国会を訪問し、与野党の指導部らに会った李明博(イ・ミョンバク)大統領は、昨日、韓米自由貿易協定(FTA)批准同意案の焦点となっている投資家・国家訴訟制度(ISD)の再交渉を保障する提案をした。「国会が先に批准案を可決させた後、正式に再交渉を要請すれば、3ヵ月内に責任を持って、米国に再交渉を求める」という内容だ。民主党の孫鶴圭(ソン・ハッキュ)代表は、「韓米FTAで、少なくともISD条項は廃止されるべきだ」としながらも、大統領の提案を党に伝え、意見を求めることを明らかにした。
李大統領の提案は、与党ハンナラ党の黃祐呂(ファン・ウヨ)、民主党の金振杓(キム・ジンピョ)院内代表は意見を共にしたものの、民主党指導部の拒否で、物別れに終わった合意案だ。しかし、李大統領が同合意案の受け入れ意思を明らかにしたことを受け、ISDの再交渉を事実上保障したことになる。民主党が、ISD条項を理由に、韓米FTA批准案に反対したのなら、大統領の約束を受け入れ、批准案処理に協力するのが理に叶っている。
ハンナラ党と民主党では、韓米FTA批准案の合意処理を貫こうとする動きが活発になっている。両党の交渉派議員8人は、共同声明を通じ、「ISD折衝案」を笠にして、批准案を一方的に処理したり、物理的な阻止はしないことを約束した。彼らは6人の協議体を立ち上げるものの、両党の議員らを相手に、署名作業を行っており、多くの鳩派議員らが、反応を見せているという。

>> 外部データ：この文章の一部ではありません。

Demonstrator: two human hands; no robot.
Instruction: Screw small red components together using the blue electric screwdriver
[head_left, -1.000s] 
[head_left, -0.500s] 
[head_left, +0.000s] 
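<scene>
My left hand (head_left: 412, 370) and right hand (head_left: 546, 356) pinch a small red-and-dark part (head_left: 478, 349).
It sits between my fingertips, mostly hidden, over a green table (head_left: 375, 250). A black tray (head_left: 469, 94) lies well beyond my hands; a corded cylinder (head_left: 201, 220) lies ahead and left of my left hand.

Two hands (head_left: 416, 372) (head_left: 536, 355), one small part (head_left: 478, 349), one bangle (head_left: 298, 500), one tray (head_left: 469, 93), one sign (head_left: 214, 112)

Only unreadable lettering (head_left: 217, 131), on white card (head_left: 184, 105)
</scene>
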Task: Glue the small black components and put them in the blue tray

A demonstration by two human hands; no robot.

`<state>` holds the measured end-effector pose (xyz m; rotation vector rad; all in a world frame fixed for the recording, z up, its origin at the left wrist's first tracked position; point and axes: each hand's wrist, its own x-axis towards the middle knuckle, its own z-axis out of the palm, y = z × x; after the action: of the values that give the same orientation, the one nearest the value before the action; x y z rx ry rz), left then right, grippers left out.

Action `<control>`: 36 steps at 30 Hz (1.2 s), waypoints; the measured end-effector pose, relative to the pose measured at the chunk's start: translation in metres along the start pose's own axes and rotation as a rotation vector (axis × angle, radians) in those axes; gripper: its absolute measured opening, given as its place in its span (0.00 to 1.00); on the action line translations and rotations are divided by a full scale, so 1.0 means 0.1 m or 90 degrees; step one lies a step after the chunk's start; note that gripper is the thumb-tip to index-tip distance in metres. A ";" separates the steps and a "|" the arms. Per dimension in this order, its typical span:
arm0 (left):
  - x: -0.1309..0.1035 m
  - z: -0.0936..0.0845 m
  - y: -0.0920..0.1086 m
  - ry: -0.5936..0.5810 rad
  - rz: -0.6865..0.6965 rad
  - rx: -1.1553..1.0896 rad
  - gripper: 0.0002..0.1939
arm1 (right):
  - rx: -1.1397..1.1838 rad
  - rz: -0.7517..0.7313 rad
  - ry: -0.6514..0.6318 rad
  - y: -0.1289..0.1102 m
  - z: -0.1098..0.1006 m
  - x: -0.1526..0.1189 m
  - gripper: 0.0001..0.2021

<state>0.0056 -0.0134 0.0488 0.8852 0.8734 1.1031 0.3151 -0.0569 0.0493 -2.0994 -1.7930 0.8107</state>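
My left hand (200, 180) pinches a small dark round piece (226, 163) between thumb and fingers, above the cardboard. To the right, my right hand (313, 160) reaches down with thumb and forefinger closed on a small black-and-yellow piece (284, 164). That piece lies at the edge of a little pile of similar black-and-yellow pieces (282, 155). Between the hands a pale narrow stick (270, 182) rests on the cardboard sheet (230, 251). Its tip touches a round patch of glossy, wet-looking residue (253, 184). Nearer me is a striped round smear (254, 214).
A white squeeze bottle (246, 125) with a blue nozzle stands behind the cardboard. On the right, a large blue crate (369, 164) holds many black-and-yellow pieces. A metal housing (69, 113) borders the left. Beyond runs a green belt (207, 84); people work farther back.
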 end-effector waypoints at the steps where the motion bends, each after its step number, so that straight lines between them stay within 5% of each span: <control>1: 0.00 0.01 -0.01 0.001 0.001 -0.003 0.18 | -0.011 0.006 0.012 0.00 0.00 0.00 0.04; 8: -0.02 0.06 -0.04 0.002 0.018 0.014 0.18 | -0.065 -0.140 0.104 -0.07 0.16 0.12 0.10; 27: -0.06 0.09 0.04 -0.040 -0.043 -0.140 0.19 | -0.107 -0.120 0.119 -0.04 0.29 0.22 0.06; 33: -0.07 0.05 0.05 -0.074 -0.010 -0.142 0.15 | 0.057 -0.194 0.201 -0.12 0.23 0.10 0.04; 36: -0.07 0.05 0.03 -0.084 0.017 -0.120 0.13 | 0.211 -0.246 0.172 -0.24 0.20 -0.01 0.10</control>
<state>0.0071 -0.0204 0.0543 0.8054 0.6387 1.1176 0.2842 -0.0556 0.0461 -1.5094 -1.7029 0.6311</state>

全ての事柄には時期がある。協定が締結してから4年間が過ぎ、米国はすでに、発効に向けた全ての批准手続を終えた。我々も、与野党合意で、徹底討論を繰り広げ、全ての事案についての議論を尽くした。ISD条項に対する民主党の問題提起も、厳密に言えば、批准拒否のための言いがかりに過ぎないという気もするほどだ。米国と日本が手を取り合い、環太平洋パートナーシップ協定(TPP)締結を推進していることも、念頭に置かなければならない。韓米FTAの発効が遅れれば、米市場の先取り効果が減りかねない。貿易で食べている我々の立場では、一時も早く韓米FTAを発効させるのが、国益に役立つことになる。
民主党が野党圏統合という政派的狙いのため、韓米FTAを犠牲にすれば、国民の厳しい叱責を受ける覚悟をしなければならないだろう。指導部が交渉派の意見を無視し、独断で批准同意の拒否を押し付けるのも、国民の世論に反する行動だ。ハンナラ党も、政権与党であり、国会多数党としての役割を果たさなければならない。野党と忍耐を持って、話し合いや妥協をし、批准案を合意処理することがベストだが、現実的に合意が不可能なら、議会民主主義の手続きに基づいて、次善策を講じなければならないだろう。議会では全てを満足させることができないから、多数決の原則が存在するのだ。